337 diakses secara terbuka. Oleh karena itu, data base yang bersifat bulanan sangat penting untuk diadakan. Banjir impor dan penerapan SSM membutuhkan antisipasi secara cepat dan tepat, dan demikian juga hal-hal lain yang terkait dengan pengaruh tekanan eksternal terhadap situasi kondisi kehidupan petani dan masyarakat pertanian dan pedesaan pada umumnya. 8.3. Saran Penelitian Lanjutan 1. Bagi komoditas beras, jagung dan kedele penelitian lanjutan yang disarankan adalah Pertama penelitian menentukan besaran volume trigger, price trigger, tarif impor yang optimal dan kisaran remedial tarifnya. Kedua, penelitian untuk produk-produk turunannya baik yang langsung ataupun tidak langsung berdasarkan negara asal impor masingmasing komoditas. Ketiga, bagi komoditas di luar beras, jagung dan kedele perlu dilakukan penelitian dengan mencontoh penelitian ini. Keempat, baik bagi penelitian lanjutan untuk komoditas beras, jagung dan kedele maupun komoditas penting pertanian lainnya, metoda analisis time series seperti SVAR dapat digunakan untuk membuktikan terjadinya banjir impor dan merumuskan formulasi kebijakan. Oleh karena itu, dalam penelitian selanjutnya metoda SVAR atau sejenisnya, disarankan untuk digunakan. 2. Penelitian mengenai kebijakan pengaturan impor melalui penunjukkan pelabuhan, pengaturan waktu dan besaran volume impor yang tepat.
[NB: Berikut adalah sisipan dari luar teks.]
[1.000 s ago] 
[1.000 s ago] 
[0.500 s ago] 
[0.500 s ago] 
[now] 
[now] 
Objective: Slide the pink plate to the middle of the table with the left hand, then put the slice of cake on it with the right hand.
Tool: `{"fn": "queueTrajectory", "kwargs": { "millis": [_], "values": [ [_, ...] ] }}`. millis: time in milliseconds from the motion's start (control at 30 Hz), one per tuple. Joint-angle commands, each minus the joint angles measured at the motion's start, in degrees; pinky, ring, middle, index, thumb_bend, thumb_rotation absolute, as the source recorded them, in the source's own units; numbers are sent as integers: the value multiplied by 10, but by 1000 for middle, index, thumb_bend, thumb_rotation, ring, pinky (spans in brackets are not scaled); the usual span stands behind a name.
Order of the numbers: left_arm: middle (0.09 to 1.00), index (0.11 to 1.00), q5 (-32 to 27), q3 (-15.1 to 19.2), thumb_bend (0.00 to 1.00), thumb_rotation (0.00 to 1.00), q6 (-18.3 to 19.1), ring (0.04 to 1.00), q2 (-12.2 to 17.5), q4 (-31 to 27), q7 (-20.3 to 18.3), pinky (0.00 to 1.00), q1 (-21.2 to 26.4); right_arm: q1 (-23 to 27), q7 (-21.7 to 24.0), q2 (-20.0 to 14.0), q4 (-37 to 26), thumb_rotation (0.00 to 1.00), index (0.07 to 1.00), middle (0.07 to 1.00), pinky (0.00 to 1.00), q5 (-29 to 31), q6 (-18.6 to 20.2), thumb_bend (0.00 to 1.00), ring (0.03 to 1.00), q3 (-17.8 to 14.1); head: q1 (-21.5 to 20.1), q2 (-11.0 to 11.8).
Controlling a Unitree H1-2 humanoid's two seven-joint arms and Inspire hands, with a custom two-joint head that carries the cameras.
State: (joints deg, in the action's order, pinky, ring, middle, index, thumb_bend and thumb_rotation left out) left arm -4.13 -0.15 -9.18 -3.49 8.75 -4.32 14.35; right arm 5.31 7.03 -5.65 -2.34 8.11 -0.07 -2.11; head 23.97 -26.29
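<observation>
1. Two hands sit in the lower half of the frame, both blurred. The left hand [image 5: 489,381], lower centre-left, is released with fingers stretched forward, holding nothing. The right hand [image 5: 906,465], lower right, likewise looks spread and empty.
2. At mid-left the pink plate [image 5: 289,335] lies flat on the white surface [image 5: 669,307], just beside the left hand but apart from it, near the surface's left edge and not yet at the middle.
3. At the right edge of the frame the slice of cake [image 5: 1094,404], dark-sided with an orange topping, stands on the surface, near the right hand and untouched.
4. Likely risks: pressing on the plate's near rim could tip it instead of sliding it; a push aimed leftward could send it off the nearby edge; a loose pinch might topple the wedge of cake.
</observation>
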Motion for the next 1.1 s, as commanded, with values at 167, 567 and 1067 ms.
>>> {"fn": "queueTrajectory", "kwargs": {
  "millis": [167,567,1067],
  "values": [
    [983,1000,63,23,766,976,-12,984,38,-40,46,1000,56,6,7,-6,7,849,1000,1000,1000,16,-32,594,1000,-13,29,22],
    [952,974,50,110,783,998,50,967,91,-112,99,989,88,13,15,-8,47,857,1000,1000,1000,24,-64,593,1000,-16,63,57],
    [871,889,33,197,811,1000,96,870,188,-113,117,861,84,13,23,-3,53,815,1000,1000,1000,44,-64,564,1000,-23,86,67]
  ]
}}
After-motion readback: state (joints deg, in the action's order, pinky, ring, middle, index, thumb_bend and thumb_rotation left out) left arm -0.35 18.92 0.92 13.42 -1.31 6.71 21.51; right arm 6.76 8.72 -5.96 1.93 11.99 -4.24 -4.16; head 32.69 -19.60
Formulasi kebijakan seperti itu perlu dilakukan mengingat proses perundingan SSM pada forum WTO akan membutuhkan waktu yang

338 panjang. Kebijakan seperti itu perlu diterapkan sebagai second strategy untuk mengurangi dampak negatif liberalisasi perdagangan khususnya banjir impor. Penelitian dan formulasi kebijakan perlu dilakukan bagi seluruh komoditas yang memiliki resiko banjir impor, termasuk beras, jagung dan kedele yang diteliti saat ini. 3. Penelitian mengenai skenario dan harmonisasi hubungan dan keterkaitan antara SSM, SP, dan fasilitas perdagangan lainnya dengan skenario peningkatan dukungan dan perlindungan produksi, produsen, dan konsumen dalam negeri. 4. Penelitian mengenai skenario dan harmonisasi hubungan dan keterkaitan antara SSM dengan skenario lainnya dalam AoA WTO dan skenario hubungan antara perundingan multilateral atau forum WTO dengan forum-forum perundingan lainnya seperti ASEAN, EEC atau UE, AFTA, APEC, dan perundingan secara bilateral. 5. Penelitian mengenai upaya pemanfaatan SSM dan keterkaitannya peningkatan kapasitas kebijakan terkait dan relevan dengan pengembangan komoditas beras, jagung dan kedele secara khusus dan seluruh komoditas pertanian, pangan dan industri pangan olahan yang memiliki ketergantungan tinggi terhadap impor, terutama dari segi harga, subsidi, kelembagaan dan infrastruktur baik fisik maupun non fisik.